Work task: Check each line of the listing below for the string "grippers", and copy the ones that have it.

Recorded information:
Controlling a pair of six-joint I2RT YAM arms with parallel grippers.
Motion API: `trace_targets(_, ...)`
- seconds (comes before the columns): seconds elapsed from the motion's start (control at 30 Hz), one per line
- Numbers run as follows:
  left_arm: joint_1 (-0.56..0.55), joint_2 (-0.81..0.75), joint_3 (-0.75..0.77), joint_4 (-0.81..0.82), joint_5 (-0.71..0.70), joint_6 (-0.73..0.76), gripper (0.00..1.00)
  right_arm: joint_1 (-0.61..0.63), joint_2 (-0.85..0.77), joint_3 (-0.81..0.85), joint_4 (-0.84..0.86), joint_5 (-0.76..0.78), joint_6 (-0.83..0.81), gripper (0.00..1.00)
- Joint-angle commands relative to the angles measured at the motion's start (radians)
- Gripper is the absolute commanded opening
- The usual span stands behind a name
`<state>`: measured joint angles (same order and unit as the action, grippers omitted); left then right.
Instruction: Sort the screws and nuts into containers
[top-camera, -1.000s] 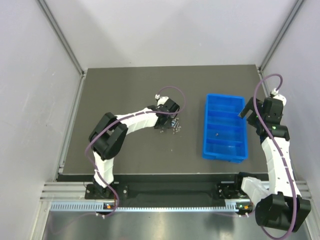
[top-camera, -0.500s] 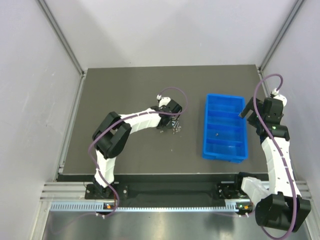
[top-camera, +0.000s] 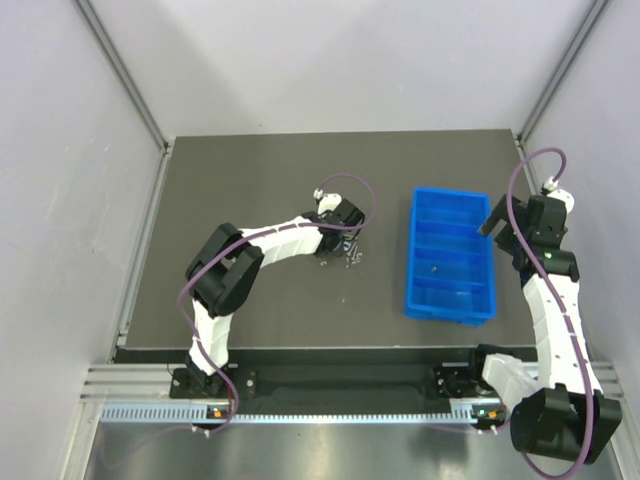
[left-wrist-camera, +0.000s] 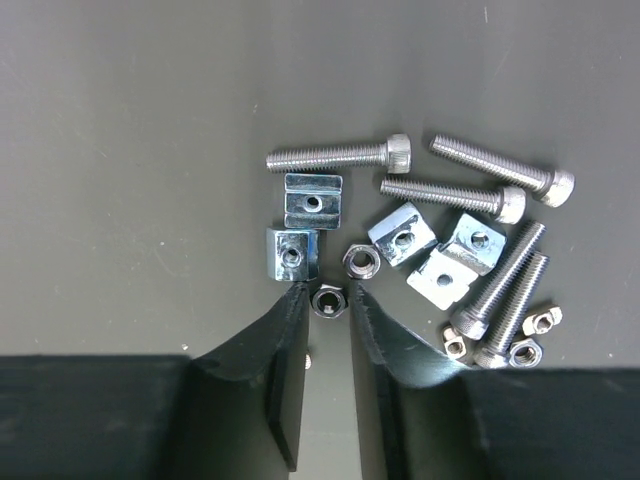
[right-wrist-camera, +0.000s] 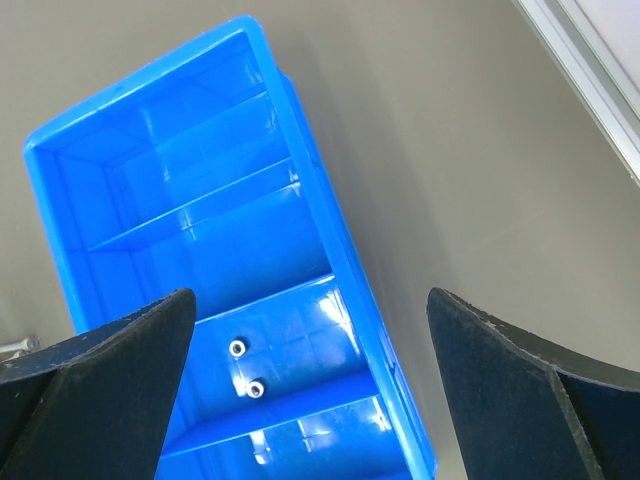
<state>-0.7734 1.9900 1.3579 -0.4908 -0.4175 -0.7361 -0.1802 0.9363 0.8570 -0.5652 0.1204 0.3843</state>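
Near the middle of the dark grey tabletop (top-camera: 250, 180), a loose cluster of small silvery hardware, with the left end effector (left-wrist-camera: 328, 293) lowered at its near edge. Set narrow, black fingertips (left-wrist-camera: 296, 300) just beside a small dark hexagonal nut (left-wrist-camera: 328, 300) on either side, not visibly pinching it. Crowding that nut: a second, silvery hexagonal nut (left-wrist-camera: 361, 262) just beyond it, and a shiny square block nut (left-wrist-camera: 291, 253) right off the left tip. Further out, four more square block nuts with centre holes (left-wrist-camera: 402, 235) and five long silvery socket-head screws (left-wrist-camera: 340, 155), three fanned along the far side, two lying side by side at the right. Near the heads of those two, a few tiny nuts (left-wrist-camera: 524, 350).

To the right of the cluster and well apart from it, the bright blue rectangular plastic tray (top-camera: 412, 255), four compartments in a row. Over its right side, the right end effector (right-wrist-camera: 308, 295), spread wide and holding nothing, one broad black finger (right-wrist-camera: 100, 390) at each edge of the wrist view. In the third compartment counting from the far end, two small round silvery pieces (right-wrist-camera: 238, 348) close together, too small to tell screw from nut. Beyond the tray's right wall, a pale metal frame rail (right-wrist-camera: 580, 90). Over each wrist, a looped purple cable (top-camera: 345, 185).
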Motion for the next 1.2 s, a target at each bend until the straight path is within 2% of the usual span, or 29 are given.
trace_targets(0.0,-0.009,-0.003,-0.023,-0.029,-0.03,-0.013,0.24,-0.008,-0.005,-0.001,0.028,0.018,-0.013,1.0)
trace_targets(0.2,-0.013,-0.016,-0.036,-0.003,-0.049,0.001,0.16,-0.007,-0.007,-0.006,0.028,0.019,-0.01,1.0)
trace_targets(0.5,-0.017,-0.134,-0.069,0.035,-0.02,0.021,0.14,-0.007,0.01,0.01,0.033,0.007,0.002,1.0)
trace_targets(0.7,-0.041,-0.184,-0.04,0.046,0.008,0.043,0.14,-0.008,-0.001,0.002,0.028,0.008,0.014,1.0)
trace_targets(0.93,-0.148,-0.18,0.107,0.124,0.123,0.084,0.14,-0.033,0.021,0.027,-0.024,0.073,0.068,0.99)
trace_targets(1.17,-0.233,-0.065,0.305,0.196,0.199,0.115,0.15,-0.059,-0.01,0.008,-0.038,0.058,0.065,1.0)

Completed task:
Controlling a pair of six-joint I2RT YAM arms with parallel grippers.
`<state>`: measured joint angles (same order and unit as the action, grippers omitted); left then right.

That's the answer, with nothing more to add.